La scission des monolines menace les banques
« Retirer les solides flux de liquidités des monolines leur laisserait [aux banques : ndlr] une coquille plutôt vide et potentiellement beaucoup moins de capacité à respecter leurs obligations, note Dresdner Kleinwort, (...) les activités saines nécessiteraient aussi d’avoir du capital, ce qui affaiblirait davantage l’activité résiduelle ». Quant aux analystes de Royal Bank of Scotland, ils estiment dans une note que « la menace d’un démantèlement de MBIA et Ambac est une information négative sérieuse pour les obligations et les credit default swaps (CDS) assurés par ces sociétés ».
Le spectre d’une amplification des pertes pour les banques a ainsi pesé sur le marché du crédit vendredi. Les indices iTraxx Series 8 à 5 ans couvrant les valeurs financières et subordonnées ont crû de plus de 10 pb à 103 et 158, des records depuis leurs émissions. Après avoir publié jeudi une perte de 12,4 milliards de franc suisse, UBS avait dévoilé une exposition nette totale aux assureurs monoline de 3,6 milliards de dollars. Cela s’est traduit par une hausse de 4 points de base des CDS d’UBS à 95 vendredi.
Mais un risque systémique entraînant avec lui le marché des obligations municipales américaines n’est pas à prendre à la légère.
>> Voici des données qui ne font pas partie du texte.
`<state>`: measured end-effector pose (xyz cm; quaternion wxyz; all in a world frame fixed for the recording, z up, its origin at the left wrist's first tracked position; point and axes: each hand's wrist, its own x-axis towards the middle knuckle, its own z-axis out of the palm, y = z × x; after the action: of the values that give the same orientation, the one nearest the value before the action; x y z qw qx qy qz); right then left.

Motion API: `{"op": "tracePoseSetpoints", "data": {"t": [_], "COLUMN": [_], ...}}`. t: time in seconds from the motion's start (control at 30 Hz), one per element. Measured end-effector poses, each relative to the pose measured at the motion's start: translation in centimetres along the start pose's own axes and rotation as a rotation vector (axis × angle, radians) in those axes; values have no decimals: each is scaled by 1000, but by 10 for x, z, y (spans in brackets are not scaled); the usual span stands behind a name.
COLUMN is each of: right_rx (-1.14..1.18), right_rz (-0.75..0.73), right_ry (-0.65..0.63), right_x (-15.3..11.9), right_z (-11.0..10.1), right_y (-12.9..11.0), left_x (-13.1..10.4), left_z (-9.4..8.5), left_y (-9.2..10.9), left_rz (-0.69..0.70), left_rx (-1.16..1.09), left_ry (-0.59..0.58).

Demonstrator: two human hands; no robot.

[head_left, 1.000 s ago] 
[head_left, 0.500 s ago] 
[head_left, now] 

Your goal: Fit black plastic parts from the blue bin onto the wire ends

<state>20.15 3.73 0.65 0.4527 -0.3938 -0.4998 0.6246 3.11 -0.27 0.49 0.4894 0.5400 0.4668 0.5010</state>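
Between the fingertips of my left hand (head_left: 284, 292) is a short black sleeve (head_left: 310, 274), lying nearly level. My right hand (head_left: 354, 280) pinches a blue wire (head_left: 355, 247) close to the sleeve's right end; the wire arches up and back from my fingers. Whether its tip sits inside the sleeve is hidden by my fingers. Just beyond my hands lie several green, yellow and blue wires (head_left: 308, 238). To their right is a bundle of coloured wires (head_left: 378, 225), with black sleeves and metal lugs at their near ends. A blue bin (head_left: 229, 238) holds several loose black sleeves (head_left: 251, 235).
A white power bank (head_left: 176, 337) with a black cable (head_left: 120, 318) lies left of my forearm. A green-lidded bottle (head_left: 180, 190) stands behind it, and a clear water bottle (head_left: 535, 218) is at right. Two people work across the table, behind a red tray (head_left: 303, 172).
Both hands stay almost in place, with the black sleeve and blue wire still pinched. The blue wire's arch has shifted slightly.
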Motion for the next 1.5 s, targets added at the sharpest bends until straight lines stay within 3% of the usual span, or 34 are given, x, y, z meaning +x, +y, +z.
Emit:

Le rehaussement de notations des obligations émises par les autorités locales aux Etats-Unis a été le premier domaine d’expertise de ces acteurs avant qu’ils ne décident de se lancer dans les années 80 dans l’assurance des titrisations plus rentable. Surtout, la moitié des émissions d’obligations municipales aux Etats-Unis l’année dernière été garantie par les rehausseurs de crédit tels que FSA, MBIA ou FGC. D’ailleurs, FGIC qui vient de perdre son AAA, garantit 314 milliards de dollars dettes, dont 220 milliards portent sur dettes municipales. « En 2007, il y a eu environ 429 milliards de dollars d’offre en dettes municipales et plus de 201 milliards de dollars de ce montant a été assuré», précise Bank of America.
La menace de dégradation des rehausseurs a déjà gelé la semaine dernière le marché des municipal bonds, certains investisseurs ne pouvant prendre le risque de voir ces titres dégradés dans la mesure où leurs contraintes de placement leur interdisent de détenir des obligations notées en-dessous de AA. Les adjudications ont chuté de 38 % à 4 milliards de dollars. De grandes banques comme UBS et Goldman Sachs se sont retirées du marché secondaire ces derniers jours, ne souhaitant pas suppléer au manque d’acheteurs. De quoi pousser les autorités américaines, en cette année électorale, à mettre la pression pour une solution rapide, quitte à ce que les banques en payent le prix.